• **Your objective**
Apart from the pictures, every entry below must be given again exactly.

Records contained in a dataset
****************
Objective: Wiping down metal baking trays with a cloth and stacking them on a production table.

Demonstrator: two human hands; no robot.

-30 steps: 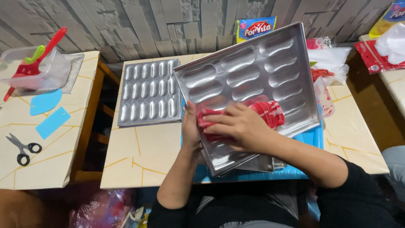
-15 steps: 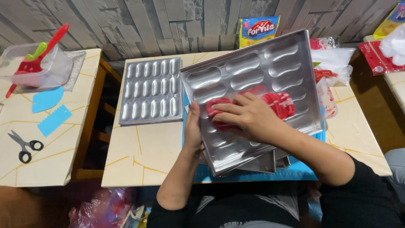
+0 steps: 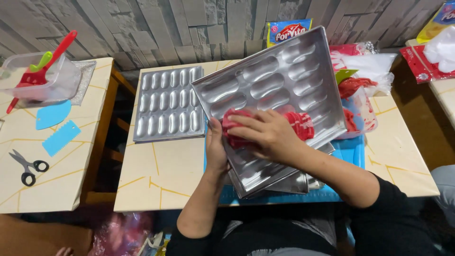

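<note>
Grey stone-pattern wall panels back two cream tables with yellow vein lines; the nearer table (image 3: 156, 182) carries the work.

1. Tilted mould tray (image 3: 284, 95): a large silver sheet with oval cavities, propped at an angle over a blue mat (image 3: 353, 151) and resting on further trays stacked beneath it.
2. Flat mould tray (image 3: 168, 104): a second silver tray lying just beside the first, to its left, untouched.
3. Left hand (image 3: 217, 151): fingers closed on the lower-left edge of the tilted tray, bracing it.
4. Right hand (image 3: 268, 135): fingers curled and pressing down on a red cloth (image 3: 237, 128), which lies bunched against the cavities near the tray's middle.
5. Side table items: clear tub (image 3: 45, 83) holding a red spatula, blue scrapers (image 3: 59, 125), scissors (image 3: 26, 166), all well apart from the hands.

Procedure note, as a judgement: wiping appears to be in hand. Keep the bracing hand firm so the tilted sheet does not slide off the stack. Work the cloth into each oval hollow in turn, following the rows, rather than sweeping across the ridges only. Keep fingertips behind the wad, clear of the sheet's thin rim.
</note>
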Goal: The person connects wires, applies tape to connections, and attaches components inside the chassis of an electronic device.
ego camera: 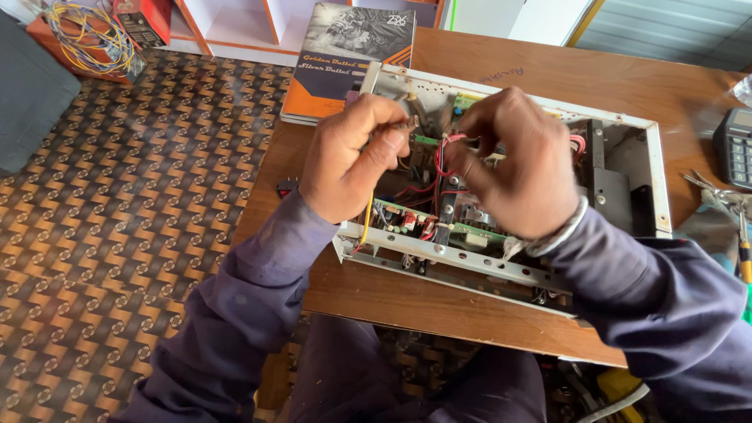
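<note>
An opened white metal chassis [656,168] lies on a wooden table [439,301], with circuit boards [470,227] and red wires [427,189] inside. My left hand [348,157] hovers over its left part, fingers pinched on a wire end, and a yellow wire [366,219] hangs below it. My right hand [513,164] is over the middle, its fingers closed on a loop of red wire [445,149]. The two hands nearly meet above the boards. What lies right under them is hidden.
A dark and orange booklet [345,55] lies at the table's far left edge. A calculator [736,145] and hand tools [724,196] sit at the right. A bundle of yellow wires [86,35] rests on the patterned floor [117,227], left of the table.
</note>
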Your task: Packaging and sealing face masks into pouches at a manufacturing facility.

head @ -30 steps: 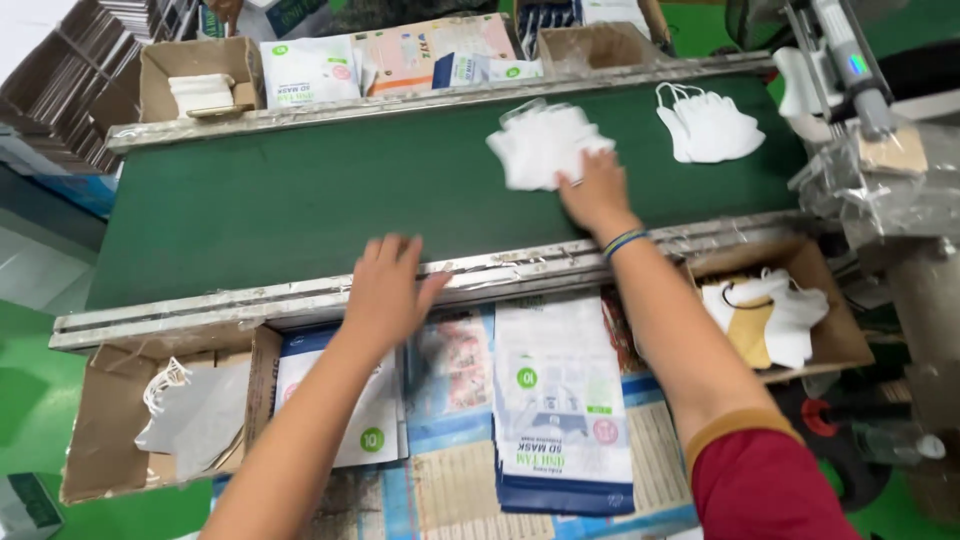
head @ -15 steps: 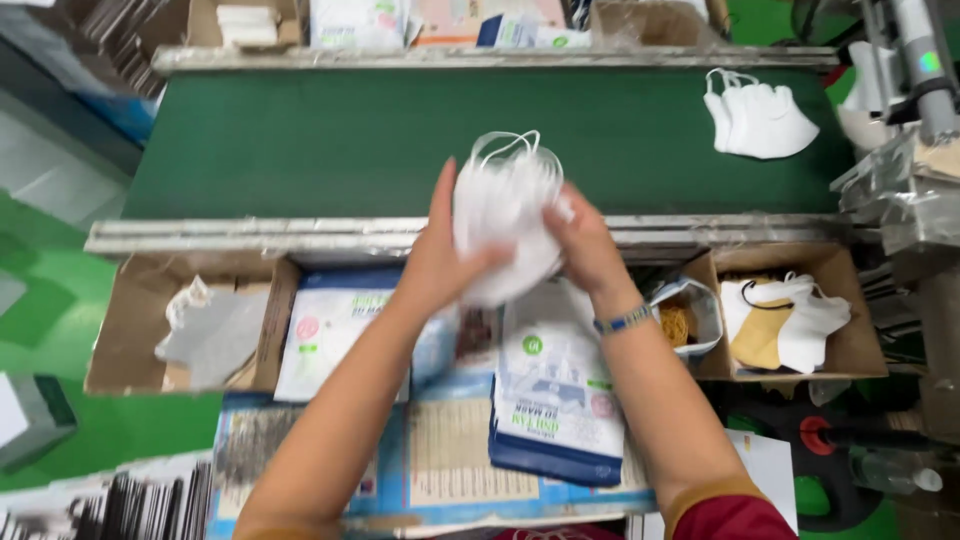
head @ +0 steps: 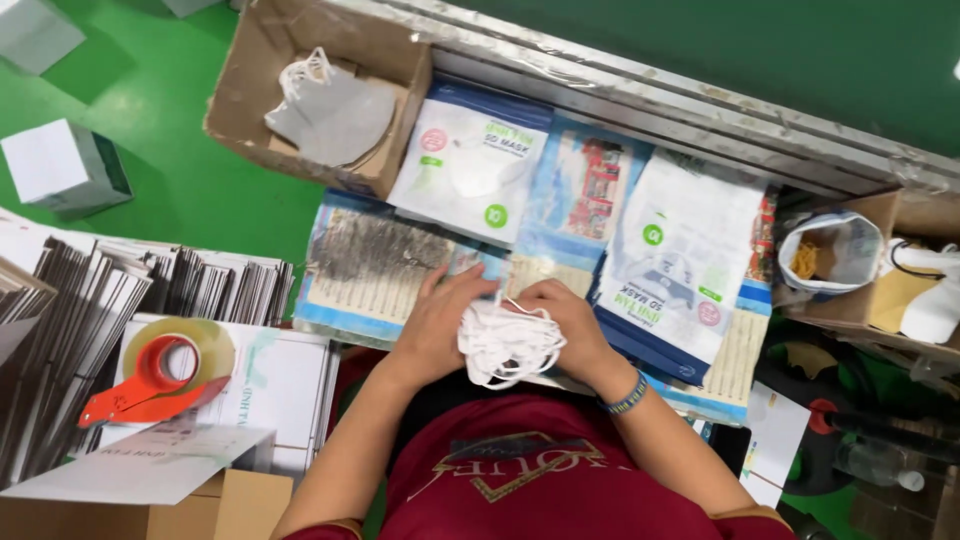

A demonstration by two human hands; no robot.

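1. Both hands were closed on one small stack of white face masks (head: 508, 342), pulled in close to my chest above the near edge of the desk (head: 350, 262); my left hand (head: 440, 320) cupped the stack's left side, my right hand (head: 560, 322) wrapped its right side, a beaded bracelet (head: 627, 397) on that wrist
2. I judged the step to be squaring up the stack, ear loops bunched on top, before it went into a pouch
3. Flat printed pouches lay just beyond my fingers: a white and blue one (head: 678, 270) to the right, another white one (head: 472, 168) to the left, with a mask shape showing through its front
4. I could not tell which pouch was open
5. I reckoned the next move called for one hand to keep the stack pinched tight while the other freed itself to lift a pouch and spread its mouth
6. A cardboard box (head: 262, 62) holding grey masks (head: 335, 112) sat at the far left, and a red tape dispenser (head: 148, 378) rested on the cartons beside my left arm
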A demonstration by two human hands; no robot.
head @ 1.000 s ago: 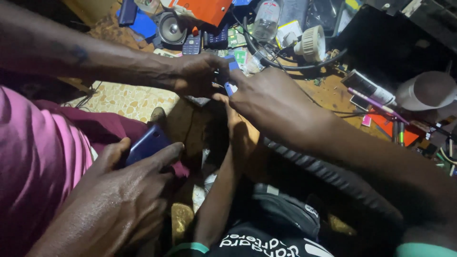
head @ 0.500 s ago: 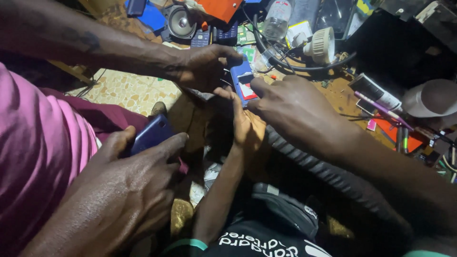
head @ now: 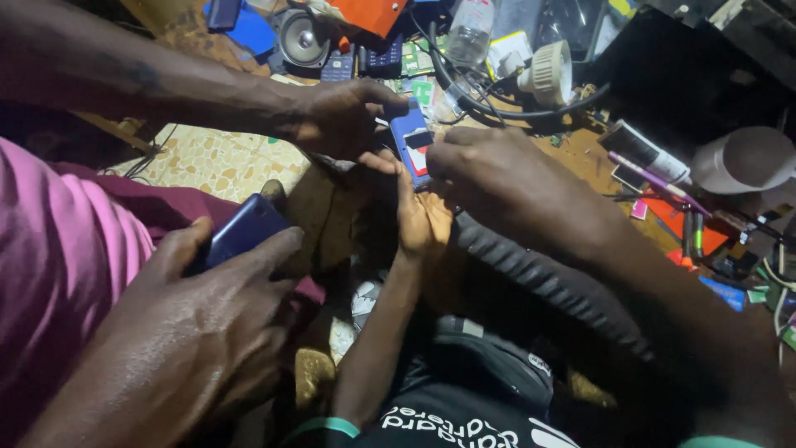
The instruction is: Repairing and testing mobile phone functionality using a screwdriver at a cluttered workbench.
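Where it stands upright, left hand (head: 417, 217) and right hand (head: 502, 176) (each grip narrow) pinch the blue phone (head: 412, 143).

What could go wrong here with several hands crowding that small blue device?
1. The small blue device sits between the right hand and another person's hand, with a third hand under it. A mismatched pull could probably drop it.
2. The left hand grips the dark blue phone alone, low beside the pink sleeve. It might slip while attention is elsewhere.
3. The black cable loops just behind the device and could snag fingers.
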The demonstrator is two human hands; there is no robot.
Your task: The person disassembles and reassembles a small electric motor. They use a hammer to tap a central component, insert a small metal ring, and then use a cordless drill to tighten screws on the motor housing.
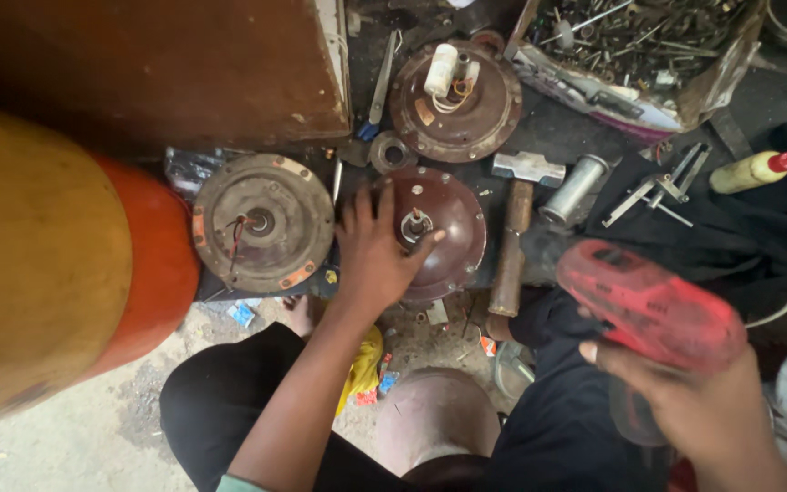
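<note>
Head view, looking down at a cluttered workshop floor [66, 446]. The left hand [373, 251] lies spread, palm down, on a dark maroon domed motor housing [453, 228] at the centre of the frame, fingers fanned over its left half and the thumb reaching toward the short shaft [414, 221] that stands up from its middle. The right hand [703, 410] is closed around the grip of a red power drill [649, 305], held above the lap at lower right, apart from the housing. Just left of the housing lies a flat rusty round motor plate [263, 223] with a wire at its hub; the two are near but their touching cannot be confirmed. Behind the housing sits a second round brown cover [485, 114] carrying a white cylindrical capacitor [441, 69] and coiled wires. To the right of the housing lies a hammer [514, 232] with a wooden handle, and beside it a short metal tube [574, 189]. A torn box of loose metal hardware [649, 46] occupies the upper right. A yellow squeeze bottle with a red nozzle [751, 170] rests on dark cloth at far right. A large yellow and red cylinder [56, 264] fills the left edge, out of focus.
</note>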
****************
• **Solution to this problem**
Objective: Wiping down metal baking trays with a cloth and stacking them on a production table.

Demonstrator: two human hands; no robot.

-30 steps: 
-15 steps: 
+0 steps: 

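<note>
Grey stone-pattern wall panels back two cream tables with yellow vein lines; the nearer table (image 3: 156, 182) carries the work.

1. Tilted mould tray (image 3: 284, 95): a large silver sheet with oval cavities, propped at an angle over a blue mat (image 3: 353, 151) and resting on further trays stacked beneath it.
2. Flat mould tray (image 3: 168, 104): a second silver tray lying just beside the first, to its left, untouched.
3. Left hand (image 3: 217, 151): fingers closed on the lower-left edge of the tilted tray, bracing it.
4. Right hand (image 3: 268, 135): fingers curled and pressing down on a red cloth (image 3: 237, 128), which lies bunched against the cavities near the tray's middle.
5. Side table items: clear tub (image 3: 45, 83) holding a red spatula, blue scrapers (image 3: 59, 125), scissors (image 3: 26, 166), all well apart from the hands.

Procedure note, as a judgement: wiping appears to be in hand. Keep the bracing hand firm so the tilted sheet does not slide off the stack. Work the cloth into each oval hollow in turn, following the rows, rather than sweeping across the ridges only. Keep fingertips behind the wad, clear of the sheet's thin rim.
</note>
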Goal: The person connects wires, applies tape to connections, and attaches components inside the chassis of an electronic device.
ego camera: 
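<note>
An opened white metal chassis [656,168] lies on a wooden table [439,301], with circuit boards [470,227] and red wires [427,189] inside. My left hand [348,157] hovers over its left part, fingers pinched on a wire end, and a yellow wire [366,219] hangs below it. My right hand [513,164] is over the middle, its fingers closed on a loop of red wire [445,149]. The two hands nearly meet above the boards. What lies right under them is hidden.
A dark and orange booklet [345,55] lies at the table's far left edge. A calculator [736,145] and hand tools [724,196] sit at the right. A bundle of yellow wires [86,35] rests on the patterned floor [117,227], left of the table.
</note>
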Your task: Packaging and sealing face masks into pouches at a manufacturing facility.

head @ -30 steps: 
head @ -15 steps: 
head @ +0 steps: 

A demonstration by two human hands; no robot.

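1. Both hands were closed on one small stack of white face masks (head: 508, 342), pulled in close to my chest above the near edge of the desk (head: 350, 262); my left hand (head: 440, 320) cupped the stack's left side, my right hand (head: 560, 322) wrapped its right side, a beaded bracelet (head: 627, 397) on that wrist
2. I judged the step to be squaring up the stack, ear loops bunched on top, before it went into a pouch
3. Flat printed pouches lay just beyond my fingers: a white and blue one (head: 678, 270) to the right, another white one (head: 472, 168) to the left, with a mask shape showing through its front
4. I could not tell which pouch was open
5. I reckoned the next move called for one hand to keep the stack pinched tight while the other freed itself to lift a pouch and spread its mouth
6. A cardboard box (head: 262, 62) holding grey masks (head: 335, 112) sat at the far left, and a red tape dispenser (head: 148, 378) rested on the cartons beside my left arm
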A demonstration by two human hands; no robot.
head @ 1.000 s ago: 
head @ 0.500 s ago: 
head @ now: 
The instruction is: Repairing and testing mobile phone functionality using a screwdriver at a cluttered workbench.
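Where it stands upright, left hand (head: 417, 217) and right hand (head: 502, 176) (each grip narrow) pinch the blue phone (head: 412, 143).

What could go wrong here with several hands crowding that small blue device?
1. The small blue device sits between the right hand and another person's hand, with a third hand under it. A mismatched pull could probably drop it.
2. The left hand grips the dark blue phone alone, low beside the pink sleeve. It might slip while attention is elsewhere.
3. The black cable loops just behind the device and could snag fingers.
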The demonstrator is two human hands; there is no robot.
Your task: The person disassembles and reassembles a small electric motor. They use a hammer to tap a central component, insert a small metal ring, and then use a cordless drill to tighten screws on the motor housing.
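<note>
Head view, looking down at a cluttered workshop floor [66, 446]. The left hand [373, 251] lies spread, palm down, on a dark maroon domed motor housing [453, 228] at the centre of the frame, fingers fanned over its left half and the thumb reaching toward the short shaft [414, 221] that stands up from its middle. The right hand [703, 410] is closed around the grip of a red power drill [649, 305], held above the lap at lower right, apart from the housing. Just left of the housing lies a flat rusty round motor plate [263, 223] with a wire at its hub; the two are near but their touching cannot be confirmed. Behind the housing sits a second round brown cover [485, 114] carrying a white cylindrical capacitor [441, 69] and coiled wires. To the right of the housing lies a hammer [514, 232] with a wooden handle, and beside it a short metal tube [574, 189]. A torn box of loose metal hardware [649, 46] occupies the upper right. A yellow squeeze bottle with a red nozzle [751, 170] rests on dark cloth at far right. A large yellow and red cylinder [56, 264] fills the left edge, out of focus.
</note>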

Nothing else is part of this output.